• [DATASET CONTENT]

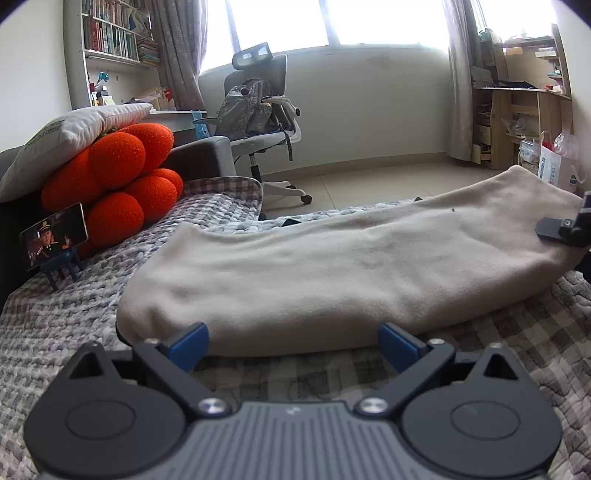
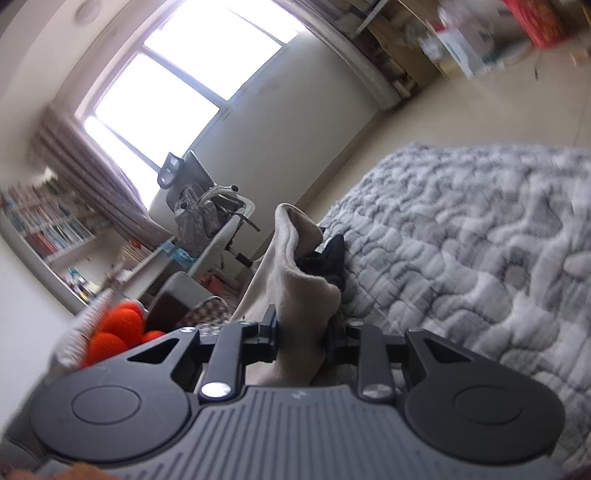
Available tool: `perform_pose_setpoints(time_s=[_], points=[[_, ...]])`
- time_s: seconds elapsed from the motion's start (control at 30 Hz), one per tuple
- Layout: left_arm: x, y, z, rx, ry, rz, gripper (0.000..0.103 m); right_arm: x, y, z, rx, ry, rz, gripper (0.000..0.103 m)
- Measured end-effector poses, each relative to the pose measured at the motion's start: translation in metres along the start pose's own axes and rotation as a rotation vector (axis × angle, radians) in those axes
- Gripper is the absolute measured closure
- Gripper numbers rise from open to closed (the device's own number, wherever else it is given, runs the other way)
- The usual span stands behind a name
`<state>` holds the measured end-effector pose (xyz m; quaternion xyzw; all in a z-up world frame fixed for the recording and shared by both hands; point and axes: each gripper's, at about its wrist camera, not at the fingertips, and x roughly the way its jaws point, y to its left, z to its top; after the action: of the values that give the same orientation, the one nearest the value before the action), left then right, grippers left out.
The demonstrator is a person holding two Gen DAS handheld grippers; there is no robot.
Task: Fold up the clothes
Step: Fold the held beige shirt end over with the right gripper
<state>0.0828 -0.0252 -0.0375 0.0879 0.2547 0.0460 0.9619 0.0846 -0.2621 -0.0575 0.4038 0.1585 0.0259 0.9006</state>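
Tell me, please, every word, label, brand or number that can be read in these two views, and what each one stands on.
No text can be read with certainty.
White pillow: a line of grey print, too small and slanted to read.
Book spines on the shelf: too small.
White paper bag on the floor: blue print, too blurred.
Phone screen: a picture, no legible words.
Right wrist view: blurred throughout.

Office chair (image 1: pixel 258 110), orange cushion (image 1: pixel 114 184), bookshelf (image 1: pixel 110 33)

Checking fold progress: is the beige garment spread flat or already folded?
Folded: the beige garment lies doubled into a long thick band on the blanket, with a rounded fold edge nearest the left wrist camera.
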Motion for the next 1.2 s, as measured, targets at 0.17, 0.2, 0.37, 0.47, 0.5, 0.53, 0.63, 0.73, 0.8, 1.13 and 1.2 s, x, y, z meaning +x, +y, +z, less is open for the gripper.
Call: perform_pose_setpoints(time_s=[0.17,0.2,0.37,0.47,0.5,0.53,0.63,0.73,0.8,1.13,1.2], points=[[-0.001,0.002,0.000,-0.015,-0.002,-0.013,0.004,0.002,0.016,-0.004,-0.087,-0.031,-0.029,0.077],[-0.001,0.003,0.000,-0.018,-0.002,-0.014,0.004,0.003,0.020,-0.005,-0.105,-0.039,-0.032,0.077],[-0.010,0.013,0.002,-0.068,-0.044,-0.033,0.005,0.006,0.038,-0.011,-0.248,-0.078,-0.054,0.078],[-0.032,0.035,0.008,-0.102,-0.117,-0.062,0.005,0.006,0.054,-0.018,-0.368,-0.119,-0.079,0.078],[-0.040,0.045,0.010,-0.114,-0.144,-0.063,0.005,0.006,0.060,-0.021,-0.414,-0.141,-0.088,0.078],[-0.042,0.060,0.013,-0.145,-0.147,-0.057,0.005,0.007,0.067,-0.024,-0.455,-0.158,-0.092,0.078],[-0.050,0.105,0.021,-0.245,-0.155,-0.034,0.005,0.011,0.085,-0.033,-0.560,-0.189,-0.079,0.078],[-0.050,0.156,0.023,-0.403,-0.181,0.020,0.006,0.013,0.109,-0.047,-0.662,-0.186,-0.012,0.079],[-0.047,0.182,0.025,-0.486,-0.182,0.039,0.007,0.017,0.130,-0.058,-0.727,-0.168,0.052,0.080],[-0.033,0.218,0.014,-0.614,-0.142,-0.042,0.009,0.069,0.209,-0.162,-1.179,-0.009,0.141,0.082],[-0.031,0.223,0.011,-0.628,-0.129,-0.048,0.009,0.071,0.209,-0.176,-1.244,0.021,0.157,0.083]])
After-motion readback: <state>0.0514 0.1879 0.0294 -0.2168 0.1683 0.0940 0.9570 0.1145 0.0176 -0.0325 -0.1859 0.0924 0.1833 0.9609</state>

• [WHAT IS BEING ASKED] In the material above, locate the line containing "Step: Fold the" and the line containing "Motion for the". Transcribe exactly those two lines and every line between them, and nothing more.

• [TASK RESULT]
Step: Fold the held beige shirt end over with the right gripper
<state>0.0828 -0.0252 -0.0375 0.0879 0.2547 0.0460 0.9619 0.0846 -0.2621 -0.0575 0.4038 0.1585 0.0259 0.9006</state>
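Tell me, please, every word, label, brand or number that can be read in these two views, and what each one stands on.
No text can be read with certainty.
White pillow: a line of grey print, too small and slanted to read.
Book spines on the shelf: too small.
White paper bag on the floor: blue print, too blurred.
Phone screen: a picture, no legible words.
Right wrist view: blurred throughout.

Office chair (image 1: pixel 258 110), orange cushion (image 1: pixel 114 184), bookshelf (image 1: pixel 110 33)

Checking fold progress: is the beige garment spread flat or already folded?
Folded: the beige garment lies doubled into a long thick band on the blanket, with a rounded fold edge nearest the left wrist camera.
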Motion for the next 1.2 s, as measured, targets at 0.17, 0.2, 0.37, 0.47, 0.5, 0.53, 0.63, 0.73, 0.8, 1.13 and 1.2 s, x, y, z meaning +x, +y, +z, less is open for the gripper.

This answer requires nothing else.